Return the data below, unchanged.

######

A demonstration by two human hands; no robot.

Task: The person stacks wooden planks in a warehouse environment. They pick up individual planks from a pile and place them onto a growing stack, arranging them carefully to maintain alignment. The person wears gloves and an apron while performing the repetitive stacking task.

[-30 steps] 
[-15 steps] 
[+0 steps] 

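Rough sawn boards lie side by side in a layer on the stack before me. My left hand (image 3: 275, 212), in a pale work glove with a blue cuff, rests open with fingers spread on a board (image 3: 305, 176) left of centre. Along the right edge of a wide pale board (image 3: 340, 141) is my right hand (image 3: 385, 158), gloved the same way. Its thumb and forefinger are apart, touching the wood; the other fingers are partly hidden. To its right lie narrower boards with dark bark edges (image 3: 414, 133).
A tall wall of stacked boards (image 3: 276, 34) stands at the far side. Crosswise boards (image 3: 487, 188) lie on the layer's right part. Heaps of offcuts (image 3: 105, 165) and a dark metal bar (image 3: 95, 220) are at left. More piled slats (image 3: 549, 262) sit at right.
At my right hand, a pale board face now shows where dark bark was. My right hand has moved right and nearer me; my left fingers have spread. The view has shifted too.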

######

*Output for this task*.
A demonstration by two human hands; no robot.

Task: The person stacks wooden planks in a warehouse environment. They pick up individual planks from a pile and place them onto a growing stack, arranging them carefully to maintain alignment. The person wears gloves and an apron while performing the repetitive stacking task.

[-30 steps] 
[-15 steps] 
[+0 steps] 

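Rough sawn boards lie side by side in a layer on the stack before me. My left hand (image 3: 275, 212), in a pale work glove with a blue cuff, rests open with fingers spread on a board (image 3: 305, 176) left of centre. Along the right edge of a wide pale board (image 3: 340, 141) is my right hand (image 3: 385, 158), gloved the same way. Its thumb and forefinger are apart, touching the wood; the other fingers are partly hidden. To its right lie narrower boards with dark bark edges (image 3: 414, 133).
A tall wall of stacked boards (image 3: 276, 34) stands at the far side. Crosswise boards (image 3: 487, 188) lie on the layer's right part. Heaps of offcuts (image 3: 105, 165) and a dark metal bar (image 3: 95, 220) are at left. More piled slats (image 3: 549, 262) sit at right.
At my right hand, a pale board face now shows where dark bark was. My right hand has moved right and nearer me; my left fingers have spread. The view has shifted too.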

This exercise has been answered in full.